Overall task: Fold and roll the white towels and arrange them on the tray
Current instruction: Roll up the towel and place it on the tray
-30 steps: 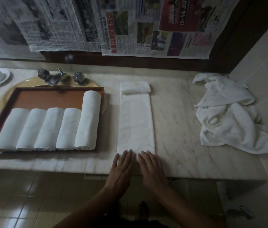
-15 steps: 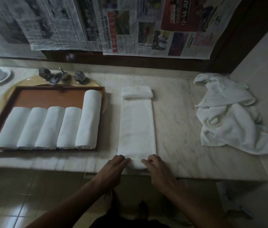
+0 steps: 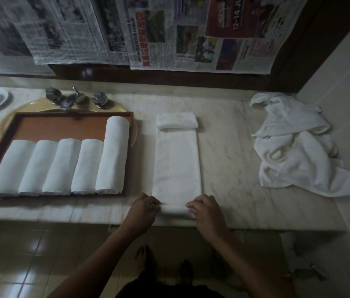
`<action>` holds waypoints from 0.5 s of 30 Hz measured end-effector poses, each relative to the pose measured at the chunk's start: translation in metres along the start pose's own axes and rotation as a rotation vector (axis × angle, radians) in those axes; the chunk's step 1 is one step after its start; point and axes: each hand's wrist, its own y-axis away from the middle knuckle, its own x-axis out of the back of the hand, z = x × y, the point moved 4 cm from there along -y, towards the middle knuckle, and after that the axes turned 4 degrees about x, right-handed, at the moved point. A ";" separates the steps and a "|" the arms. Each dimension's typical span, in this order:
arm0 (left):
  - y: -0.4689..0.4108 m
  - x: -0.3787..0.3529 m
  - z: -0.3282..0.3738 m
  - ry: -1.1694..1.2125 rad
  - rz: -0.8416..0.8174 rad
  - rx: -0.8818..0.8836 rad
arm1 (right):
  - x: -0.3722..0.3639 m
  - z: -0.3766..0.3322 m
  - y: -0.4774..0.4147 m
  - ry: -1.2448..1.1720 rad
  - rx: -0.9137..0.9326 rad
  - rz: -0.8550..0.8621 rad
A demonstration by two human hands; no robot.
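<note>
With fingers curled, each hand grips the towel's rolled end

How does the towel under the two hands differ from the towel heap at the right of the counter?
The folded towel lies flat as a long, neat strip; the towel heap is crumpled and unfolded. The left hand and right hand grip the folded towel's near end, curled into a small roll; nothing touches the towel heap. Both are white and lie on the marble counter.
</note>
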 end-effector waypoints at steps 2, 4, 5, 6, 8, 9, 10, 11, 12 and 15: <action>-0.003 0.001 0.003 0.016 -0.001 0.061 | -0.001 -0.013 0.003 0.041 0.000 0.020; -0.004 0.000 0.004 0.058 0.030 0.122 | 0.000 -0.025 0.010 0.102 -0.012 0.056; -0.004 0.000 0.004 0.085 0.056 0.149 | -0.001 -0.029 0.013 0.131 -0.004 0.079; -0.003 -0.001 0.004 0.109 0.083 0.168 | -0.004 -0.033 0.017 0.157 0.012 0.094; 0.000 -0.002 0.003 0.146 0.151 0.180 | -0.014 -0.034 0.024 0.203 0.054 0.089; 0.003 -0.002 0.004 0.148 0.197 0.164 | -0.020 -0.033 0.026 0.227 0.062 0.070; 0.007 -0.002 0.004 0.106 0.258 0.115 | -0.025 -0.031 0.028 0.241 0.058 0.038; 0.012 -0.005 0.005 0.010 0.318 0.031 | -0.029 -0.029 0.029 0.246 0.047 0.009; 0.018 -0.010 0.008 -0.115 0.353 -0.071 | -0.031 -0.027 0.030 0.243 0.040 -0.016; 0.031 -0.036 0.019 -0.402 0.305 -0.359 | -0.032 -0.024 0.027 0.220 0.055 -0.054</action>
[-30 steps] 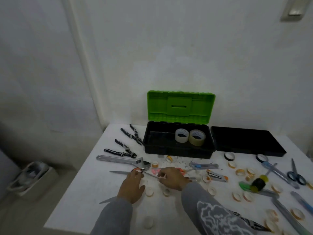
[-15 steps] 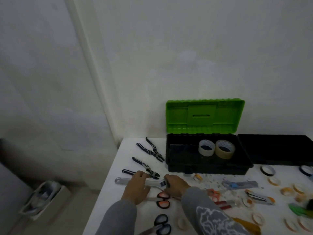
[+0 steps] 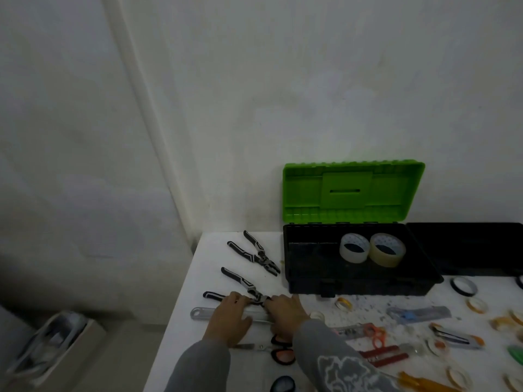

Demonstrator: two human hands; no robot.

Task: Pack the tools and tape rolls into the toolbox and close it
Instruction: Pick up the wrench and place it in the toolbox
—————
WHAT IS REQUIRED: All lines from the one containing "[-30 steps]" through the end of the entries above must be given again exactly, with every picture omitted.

SOLVED PROBLEM:
[-30 steps] 
[-15 steps] 
[+0 steps] 

Demonstrator: two human hands; no robot.

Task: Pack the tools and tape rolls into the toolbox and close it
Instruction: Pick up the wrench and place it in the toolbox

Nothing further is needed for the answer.